Work request >> Begin at the line containing "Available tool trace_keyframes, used" in the data below and go on through the line containing "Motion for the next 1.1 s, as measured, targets", repeating each line exactly; include both ends and no other line.

Material for this task >>
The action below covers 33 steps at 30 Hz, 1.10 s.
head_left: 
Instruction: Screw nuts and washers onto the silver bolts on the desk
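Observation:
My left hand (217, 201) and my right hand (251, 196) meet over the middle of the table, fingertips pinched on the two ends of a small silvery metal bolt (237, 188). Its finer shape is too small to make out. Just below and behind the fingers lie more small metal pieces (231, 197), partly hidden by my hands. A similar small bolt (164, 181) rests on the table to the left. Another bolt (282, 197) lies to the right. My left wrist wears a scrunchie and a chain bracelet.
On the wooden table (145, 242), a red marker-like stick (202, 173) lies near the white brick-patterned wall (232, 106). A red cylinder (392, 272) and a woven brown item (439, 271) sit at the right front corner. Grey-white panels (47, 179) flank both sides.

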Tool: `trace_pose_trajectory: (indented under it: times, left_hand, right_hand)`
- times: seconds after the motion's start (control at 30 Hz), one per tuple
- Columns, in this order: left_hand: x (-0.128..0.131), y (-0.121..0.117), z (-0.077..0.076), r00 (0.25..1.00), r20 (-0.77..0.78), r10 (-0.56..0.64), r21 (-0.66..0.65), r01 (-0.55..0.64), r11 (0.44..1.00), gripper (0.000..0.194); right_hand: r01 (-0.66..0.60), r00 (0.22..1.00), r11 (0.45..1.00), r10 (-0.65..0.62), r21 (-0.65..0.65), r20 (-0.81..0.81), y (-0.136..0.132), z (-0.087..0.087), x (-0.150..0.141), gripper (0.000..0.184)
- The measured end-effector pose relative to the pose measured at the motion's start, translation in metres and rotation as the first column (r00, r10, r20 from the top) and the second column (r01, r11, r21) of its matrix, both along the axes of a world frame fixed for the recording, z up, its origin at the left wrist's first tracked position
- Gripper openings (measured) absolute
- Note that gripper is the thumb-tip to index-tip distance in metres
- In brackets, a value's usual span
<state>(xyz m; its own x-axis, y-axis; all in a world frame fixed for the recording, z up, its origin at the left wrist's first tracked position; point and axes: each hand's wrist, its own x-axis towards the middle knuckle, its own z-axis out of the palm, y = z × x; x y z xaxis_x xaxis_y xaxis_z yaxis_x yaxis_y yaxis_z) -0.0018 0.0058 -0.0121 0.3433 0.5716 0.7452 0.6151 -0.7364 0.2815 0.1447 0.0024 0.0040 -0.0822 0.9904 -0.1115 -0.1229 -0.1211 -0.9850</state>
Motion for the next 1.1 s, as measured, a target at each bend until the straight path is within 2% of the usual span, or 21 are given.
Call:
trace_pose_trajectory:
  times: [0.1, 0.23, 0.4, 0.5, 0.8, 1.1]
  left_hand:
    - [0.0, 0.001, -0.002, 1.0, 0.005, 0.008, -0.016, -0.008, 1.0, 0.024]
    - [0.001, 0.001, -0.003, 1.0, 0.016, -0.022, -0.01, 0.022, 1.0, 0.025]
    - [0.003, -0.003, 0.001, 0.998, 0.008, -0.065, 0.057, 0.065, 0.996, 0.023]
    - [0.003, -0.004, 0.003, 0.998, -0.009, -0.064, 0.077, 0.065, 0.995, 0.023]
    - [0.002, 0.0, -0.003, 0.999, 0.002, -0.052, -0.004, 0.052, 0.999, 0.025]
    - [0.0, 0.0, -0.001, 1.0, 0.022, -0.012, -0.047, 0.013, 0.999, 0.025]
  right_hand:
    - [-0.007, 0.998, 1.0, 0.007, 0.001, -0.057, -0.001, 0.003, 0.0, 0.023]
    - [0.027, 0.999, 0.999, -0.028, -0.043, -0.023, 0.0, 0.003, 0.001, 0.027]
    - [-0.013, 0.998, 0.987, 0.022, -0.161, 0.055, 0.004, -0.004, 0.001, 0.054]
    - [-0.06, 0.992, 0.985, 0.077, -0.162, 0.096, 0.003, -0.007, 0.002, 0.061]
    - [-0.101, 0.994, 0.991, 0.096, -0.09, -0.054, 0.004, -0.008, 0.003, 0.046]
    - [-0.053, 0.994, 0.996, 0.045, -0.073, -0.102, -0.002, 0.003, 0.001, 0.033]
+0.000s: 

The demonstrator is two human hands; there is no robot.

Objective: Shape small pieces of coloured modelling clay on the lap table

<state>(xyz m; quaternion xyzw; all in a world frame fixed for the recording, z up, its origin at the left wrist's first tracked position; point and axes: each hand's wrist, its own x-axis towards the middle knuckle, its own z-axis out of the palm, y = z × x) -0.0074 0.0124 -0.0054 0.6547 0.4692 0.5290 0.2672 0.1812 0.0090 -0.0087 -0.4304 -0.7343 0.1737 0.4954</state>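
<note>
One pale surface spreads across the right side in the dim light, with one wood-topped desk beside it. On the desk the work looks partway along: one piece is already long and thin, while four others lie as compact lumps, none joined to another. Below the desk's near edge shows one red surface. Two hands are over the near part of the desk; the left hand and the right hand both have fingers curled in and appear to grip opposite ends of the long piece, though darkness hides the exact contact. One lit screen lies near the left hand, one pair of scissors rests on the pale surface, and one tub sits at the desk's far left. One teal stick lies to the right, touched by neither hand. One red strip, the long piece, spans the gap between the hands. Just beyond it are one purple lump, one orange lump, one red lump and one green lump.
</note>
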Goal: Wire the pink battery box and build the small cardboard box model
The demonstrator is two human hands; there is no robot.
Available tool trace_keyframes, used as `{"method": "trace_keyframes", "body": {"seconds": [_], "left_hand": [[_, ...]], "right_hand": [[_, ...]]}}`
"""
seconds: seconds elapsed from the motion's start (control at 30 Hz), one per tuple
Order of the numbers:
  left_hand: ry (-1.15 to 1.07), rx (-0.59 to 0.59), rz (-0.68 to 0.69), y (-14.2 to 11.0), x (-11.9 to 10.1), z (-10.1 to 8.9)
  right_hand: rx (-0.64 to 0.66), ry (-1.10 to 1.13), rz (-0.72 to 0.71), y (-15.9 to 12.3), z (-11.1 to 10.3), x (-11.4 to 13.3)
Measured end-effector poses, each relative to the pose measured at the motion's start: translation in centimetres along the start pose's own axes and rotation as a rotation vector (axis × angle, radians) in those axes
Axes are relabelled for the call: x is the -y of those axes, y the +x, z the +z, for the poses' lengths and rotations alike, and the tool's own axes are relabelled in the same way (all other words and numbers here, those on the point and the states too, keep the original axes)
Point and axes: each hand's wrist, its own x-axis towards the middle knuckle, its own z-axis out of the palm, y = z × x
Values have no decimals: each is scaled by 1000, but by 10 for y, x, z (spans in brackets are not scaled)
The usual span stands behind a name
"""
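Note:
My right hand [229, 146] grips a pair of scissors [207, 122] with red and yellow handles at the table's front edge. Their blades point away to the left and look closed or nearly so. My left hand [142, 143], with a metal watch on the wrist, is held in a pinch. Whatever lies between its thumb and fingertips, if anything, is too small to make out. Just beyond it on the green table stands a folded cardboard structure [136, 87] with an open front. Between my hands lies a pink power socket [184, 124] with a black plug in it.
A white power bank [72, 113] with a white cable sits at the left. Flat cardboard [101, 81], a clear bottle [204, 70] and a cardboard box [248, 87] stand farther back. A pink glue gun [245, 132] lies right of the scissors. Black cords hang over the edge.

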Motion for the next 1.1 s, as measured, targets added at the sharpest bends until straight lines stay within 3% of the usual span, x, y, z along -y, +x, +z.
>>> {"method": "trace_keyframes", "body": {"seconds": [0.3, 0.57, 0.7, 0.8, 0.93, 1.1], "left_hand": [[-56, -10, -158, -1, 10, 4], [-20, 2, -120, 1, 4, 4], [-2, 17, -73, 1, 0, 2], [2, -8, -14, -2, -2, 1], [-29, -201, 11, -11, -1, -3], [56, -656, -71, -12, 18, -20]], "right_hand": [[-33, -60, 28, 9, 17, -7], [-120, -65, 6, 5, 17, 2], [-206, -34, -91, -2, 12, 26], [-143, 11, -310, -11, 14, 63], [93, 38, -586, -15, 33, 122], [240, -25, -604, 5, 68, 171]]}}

Solved problem >>
Available tool trace_keyframes, used as `{"method": "trace_keyframes", "body": {"seconds": [_], "left_hand": [[_, ...]], "right_hand": [[_, ...]]}}`
"""
seconds: seconds elapsed from the motion's start (control at 30 Hz), one per tuple
Order of the numbers:
  left_hand: ry (-1.15 to 1.07), rx (-0.59 to 0.59), rz (-0.68 to 0.69), y (-14.2 to 11.0), x (-11.9 to 10.1), z (-10.1 to 8.9)
  right_hand: rx (-0.64 to 0.66), ry (-1.10 to 1.13), rz (-0.72 to 0.71), y (-15.9 to 12.3), z (-11.1 to 10.3), x (-11.4 to 13.3)
Measured end-effector poses, each relative to the pose measured at the motion's start: translation in centimetres along the start pose's own axes and rotation as a rotation vector (axis × angle, radians) in those axes
Axes are relabelled for the call: x is the -y of those axes, y the +x, z the +z, for the poses' lengths and rotations alike, and the tool's own axes are relabelled in the same way (all other words and numbers here, those on the point and the states too, keep the original axes)
Point and axes: each hand's wrist, its own x-axis towards the middle knuckle, its own z-axis out of the palm, y = z × x
Values have no decimals: each is scaled by 1000, but by 10 for y, x, z (spans in brackets are not scaled)
The usual span stands behind a name
"""
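Note:
My right hand [229, 146] grips a pair of scissors [207, 122] with red and yellow handles at the table's front edge. Their blades point away to the left and look closed or nearly so. My left hand [142, 143], with a metal watch on the wrist, is held in a pinch. Whatever lies between its thumb and fingertips, if anything, is too small to make out. Just beyond it on the green table stands a folded cardboard structure [136, 87] with an open front. Between my hands lies a pink power socket [184, 124] with a black plug in it.
A white power bank [72, 113] with a white cable sits at the left. Flat cardboard [101, 81], a clear bottle [204, 70] and a cardboard box [248, 87] stand farther back. A pink glue gun [245, 132] lies right of the scissors. Black cords hang over the edge.
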
Motion for the next 1.1 s, as measured, targets added at the sharpest bends until straight lines stay within 3% of the usual span, x, y, z along -y, +x, +z.

This output contains the complete answer.